Le FLN gagne toujours. Lui qui perd ses ailes, ses hommes, ses mouhafadas, ses militants et son histoire nationale. Comment s’expliquent ce mystère d’un parti qui ne cesse de revivre, longtemps après sa mort en octobre 88 et l’émergence du pluralisme?
Un véritable cas de sociologie de l’électeur, plutôt que d’analyse par grille politique : le FLN n’est pas un parti, mais un appareil. Comparé à sa déliquescence aggravée en tant que formation politique capable de propositions et de renouvellement des visions, la machine électorale se porte de mieux en mieux et encore plus après le printemps arabe.
Les raisons ? D’abord celle de la «surface »: le FLN est un parti rural, né de la matrice de la paysannerie algérienne, grand gisement électoral fidèle et conservateur. Si la guerre entre redresseurs et conservateurs fait rage dans les grandes villes, le Front garde son prestige dans l’arrière-pays et le capitalise de plus en plus. La seconde force du front est l’âge des électeurs: généralement vieux, de l’ancienne génération.
Celle qui a en mémoire de FLN de la guerre de Libération et des premières décennies de l’indépendance. Là, dans cette aire à forte charge de nostalgie et de symbole, on vote encore «Boumediene » et le parti reste unique malgré le multipartisme formel. L’électorat du Front est dans la catégorie ancienne : femmes, vieux et militants en quête de promotion sociale.
Celle qui vote justement, contrairement aux jeunes générations peu enclines à faire valoir le droit aux urnes. La troisième raison de ce prestige post-mortem est bien sûr la capacité du FLN à assurer la promotion et l’intégration dans les réseaux de rentes locales ou nationales. L’électeur sait intuitivement que le vote FLN est le «bon vote» et que voter contre le FLN, est voter contre l’Etat.
Le raccourci n’est pas vrai mais il fonctionne encore dans l’esprit de beaucoup d’Algériens. Le 10 mai dernier, le président de la République Abdelaziz Bouteflika avait appelé les Algériens à voter massivement.
Cela a été interprété comme un appel à voter FLN, tout simplement. Le vieux parti reste aussi très identifiable pour les électeurs moyens. En règle générale, l’offre idéologique politique en Algérie se résume à la tendance nationaliste et à celle islamiste.
La troisième famille reste floue, peu identifiable, marquée par un soupçon et des doutes sur les capacités de gestion et les orientations économiques ou de distribution de la rente. On sait ce qu’est le FLN ou ce que sont les islamistes, mais on ne sait pas ce qu’est la tendance progressiste, alternative, écologique, moderniste, réformiste… etc. Et le FLN joue immensément sur son image identifiable et le souvenir qu’il a laissé dans les mentalités.

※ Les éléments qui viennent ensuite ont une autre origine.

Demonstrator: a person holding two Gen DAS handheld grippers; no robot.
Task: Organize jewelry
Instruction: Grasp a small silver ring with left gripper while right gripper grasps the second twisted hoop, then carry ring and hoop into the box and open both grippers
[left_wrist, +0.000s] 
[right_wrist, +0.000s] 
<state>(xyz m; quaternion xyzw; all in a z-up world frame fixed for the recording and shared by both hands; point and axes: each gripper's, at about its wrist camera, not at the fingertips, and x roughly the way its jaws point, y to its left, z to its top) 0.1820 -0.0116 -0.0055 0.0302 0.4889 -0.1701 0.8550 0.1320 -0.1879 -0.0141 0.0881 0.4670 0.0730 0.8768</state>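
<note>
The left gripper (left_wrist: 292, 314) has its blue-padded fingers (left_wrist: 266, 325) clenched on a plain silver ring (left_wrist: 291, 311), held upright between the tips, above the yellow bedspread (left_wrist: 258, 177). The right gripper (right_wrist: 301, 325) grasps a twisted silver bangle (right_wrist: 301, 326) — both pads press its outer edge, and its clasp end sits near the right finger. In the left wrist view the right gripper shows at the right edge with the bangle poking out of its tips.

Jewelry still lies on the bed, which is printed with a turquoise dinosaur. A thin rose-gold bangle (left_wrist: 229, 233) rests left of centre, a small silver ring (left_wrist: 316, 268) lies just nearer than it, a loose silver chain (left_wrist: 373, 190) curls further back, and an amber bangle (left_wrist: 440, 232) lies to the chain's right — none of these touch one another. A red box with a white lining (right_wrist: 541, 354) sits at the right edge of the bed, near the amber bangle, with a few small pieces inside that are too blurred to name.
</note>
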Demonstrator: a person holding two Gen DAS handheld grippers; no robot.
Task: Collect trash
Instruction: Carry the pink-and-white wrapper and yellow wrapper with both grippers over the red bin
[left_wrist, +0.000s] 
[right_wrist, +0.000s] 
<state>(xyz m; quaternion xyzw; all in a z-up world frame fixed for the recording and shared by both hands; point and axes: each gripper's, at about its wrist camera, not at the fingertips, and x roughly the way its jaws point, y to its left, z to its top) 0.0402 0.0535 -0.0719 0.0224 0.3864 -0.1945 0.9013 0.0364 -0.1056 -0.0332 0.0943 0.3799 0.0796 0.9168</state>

Dernière raison clinique de ce retour du parti unique, le printemps arabe : le vote FLN est devenu un vote de sécurité, de repli, de peur face aux dangers des dérives des révolutions et des changements. Etrangement, les bouleversements dans le monde arabe et les pays voisins, ont eu de résultats contradictoires et opposés: fin des partis uniques ailleurs, et retour du parti unique en Algérie.
C’est en gros, les pistes les plus sérieuses pour expliquer ce miracle FLN : un parti qui n’en finit pas de mourir et de gagner à la fois. Ce nouveau score sera donc très rentabilisé le clan Belkhadem mais cela ne veut pas dire que la guerre est fini pour le FLN : la guerre interne qui n’a jamais cessé depuis l’indépendance.